Ellisville, MS The old adage of “what you don’t know won’t hurt you” does not apply to asbestos and the drilling mud that at one time housed it. Many a drilling mud lawsuit alleges that oil rig workers charged with the task of mixing powder with water and/or other chemicals to produce the drilling mud integral to the drilling industry had no clue as to the risk.

They either didn’t know it was asbestos they were using or had no idea asbestos exposure could be so dangerous. There have also been allegations that they were never told. And even though asbestos is said to be no longer used in the drilling industry, the incubation periods inherent with asbestos suggests that drilling mud engineers exposed to asbestos in the 1980s - when asbestos was reportedly still being used - have arrived at the window when asbestos disease and mesothelioma begin to reveal itself.

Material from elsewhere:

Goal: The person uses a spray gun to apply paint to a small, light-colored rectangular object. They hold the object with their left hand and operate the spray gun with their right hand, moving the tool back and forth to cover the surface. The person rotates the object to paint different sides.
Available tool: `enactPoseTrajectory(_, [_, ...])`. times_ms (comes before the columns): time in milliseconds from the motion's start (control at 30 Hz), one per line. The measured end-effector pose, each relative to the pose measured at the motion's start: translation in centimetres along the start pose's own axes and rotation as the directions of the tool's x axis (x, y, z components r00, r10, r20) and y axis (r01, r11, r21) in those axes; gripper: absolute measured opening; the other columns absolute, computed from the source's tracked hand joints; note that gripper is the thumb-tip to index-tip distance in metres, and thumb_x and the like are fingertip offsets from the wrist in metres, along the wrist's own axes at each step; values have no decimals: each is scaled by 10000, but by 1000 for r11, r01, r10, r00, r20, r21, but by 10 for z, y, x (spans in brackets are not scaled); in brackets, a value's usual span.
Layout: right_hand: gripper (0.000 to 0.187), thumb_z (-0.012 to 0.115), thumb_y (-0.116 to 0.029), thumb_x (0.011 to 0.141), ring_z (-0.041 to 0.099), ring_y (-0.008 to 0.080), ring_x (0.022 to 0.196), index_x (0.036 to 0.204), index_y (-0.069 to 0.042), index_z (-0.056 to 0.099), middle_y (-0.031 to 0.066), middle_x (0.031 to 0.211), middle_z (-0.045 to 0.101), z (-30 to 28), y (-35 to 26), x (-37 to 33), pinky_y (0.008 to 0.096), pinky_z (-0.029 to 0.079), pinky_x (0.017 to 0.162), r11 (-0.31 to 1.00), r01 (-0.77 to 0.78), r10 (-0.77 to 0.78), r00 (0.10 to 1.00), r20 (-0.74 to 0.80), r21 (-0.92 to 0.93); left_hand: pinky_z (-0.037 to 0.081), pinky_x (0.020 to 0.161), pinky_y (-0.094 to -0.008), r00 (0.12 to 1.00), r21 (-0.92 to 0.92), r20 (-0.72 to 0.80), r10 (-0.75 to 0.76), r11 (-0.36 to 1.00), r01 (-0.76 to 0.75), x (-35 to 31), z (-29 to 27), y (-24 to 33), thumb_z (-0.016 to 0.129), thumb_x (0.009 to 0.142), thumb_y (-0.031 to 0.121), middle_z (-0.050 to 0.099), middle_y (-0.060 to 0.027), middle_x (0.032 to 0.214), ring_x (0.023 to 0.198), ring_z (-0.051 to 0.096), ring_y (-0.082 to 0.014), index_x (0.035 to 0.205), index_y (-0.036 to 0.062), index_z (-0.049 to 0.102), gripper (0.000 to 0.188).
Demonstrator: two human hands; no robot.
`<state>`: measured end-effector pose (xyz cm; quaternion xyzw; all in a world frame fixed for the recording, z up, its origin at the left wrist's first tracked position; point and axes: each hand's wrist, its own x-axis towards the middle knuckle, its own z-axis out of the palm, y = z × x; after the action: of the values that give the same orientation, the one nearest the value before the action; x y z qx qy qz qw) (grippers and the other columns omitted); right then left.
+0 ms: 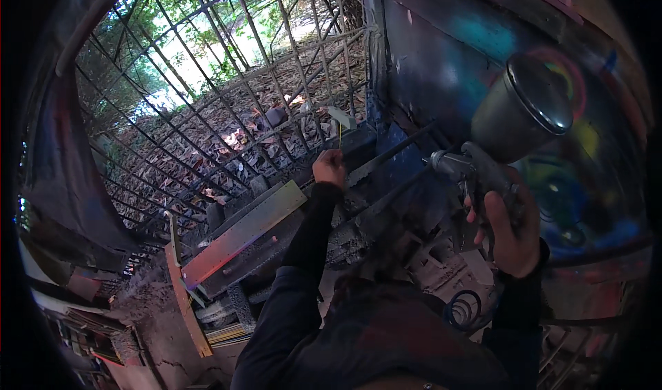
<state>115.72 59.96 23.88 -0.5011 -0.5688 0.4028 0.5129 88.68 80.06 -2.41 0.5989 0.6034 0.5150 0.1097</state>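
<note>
My right hand point(516, 235) is wrapped round the handle of a metal spray gun point(458, 164), whose nozzle points left. On top of the gun sits a large grey metal paint cup point(517, 111), tilted to the right. My left hand point(329, 168) is stretched forward, its fingers pinched round a thin yellow stick point(340, 139). At the stick's upper end is a small pale, flat, rounded piece point(342, 118); its exact kind I cannot make out. A gap separates the nozzle from this piece.
Ahead stands a barred metal grille point(241, 66), with dry leaves point(207, 131) beyond it. A paint-stained panel point(586, 183) rises on the right. A wooden board point(245, 231) lies left of my left arm. A dark coiled hose point(463, 308) hangs near my right forearm.
</note>
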Motion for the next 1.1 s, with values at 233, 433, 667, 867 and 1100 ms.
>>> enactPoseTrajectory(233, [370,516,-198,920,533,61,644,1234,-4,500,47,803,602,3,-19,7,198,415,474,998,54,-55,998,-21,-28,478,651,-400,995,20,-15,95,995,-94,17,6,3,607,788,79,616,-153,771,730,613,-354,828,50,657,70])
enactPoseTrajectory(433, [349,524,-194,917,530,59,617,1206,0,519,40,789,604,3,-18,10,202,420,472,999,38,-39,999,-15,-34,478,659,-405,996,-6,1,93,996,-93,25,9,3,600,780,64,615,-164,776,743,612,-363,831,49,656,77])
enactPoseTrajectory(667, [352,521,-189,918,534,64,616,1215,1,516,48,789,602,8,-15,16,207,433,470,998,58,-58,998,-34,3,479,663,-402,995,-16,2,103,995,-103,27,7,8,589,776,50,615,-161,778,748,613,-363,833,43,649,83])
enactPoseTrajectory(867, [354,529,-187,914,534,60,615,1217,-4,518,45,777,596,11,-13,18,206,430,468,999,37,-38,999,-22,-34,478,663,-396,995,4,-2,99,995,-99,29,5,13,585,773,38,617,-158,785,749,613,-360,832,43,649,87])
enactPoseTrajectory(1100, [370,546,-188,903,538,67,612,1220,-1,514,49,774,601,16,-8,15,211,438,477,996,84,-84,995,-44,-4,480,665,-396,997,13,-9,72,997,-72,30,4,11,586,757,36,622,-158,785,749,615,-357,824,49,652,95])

In this case, what you don’t know CAN hurt you. It can also take your life.

That’s what happened to Russel Eugene Nix, Sr. He succumbed just over two years ago, January 14, 2012, in his 76th year. Nix Sr. worked on the oil rigs and mixed drilling mud.

It left him with a drilling mud problem. In a videotaped deposition before he died, Nix noted that the powder used to mix drilling mud came in bags or large sacks, which were ripped open and the contents thrown into a hopper. There was dust everywhere. It left him with a diagnosis of mesothelioma 30 years on, with calcified asbestos harbored in the lower three inches of his left lung.

“Did you have any respiratory equipment, or protection?” Nix was asked.

“Never even thought about it.”

“Did anyone ever tell you that you needed to [wear protective gear] when you were handling the [substance]?”


It has been reported that asbestos was used as an additive in asbestos drilling mud from the 1960s through the 1980s before the dangers of asbestos began to gain traction in the public consciousness, and its use was scaled back. But that didn’t help Nix Sr., the mud engineer who was diagnosed with asbestos mesothelioma by six different doctors some 30 years after his exposure to asbestos. He did not survive. Mesothelioma patients rarely do.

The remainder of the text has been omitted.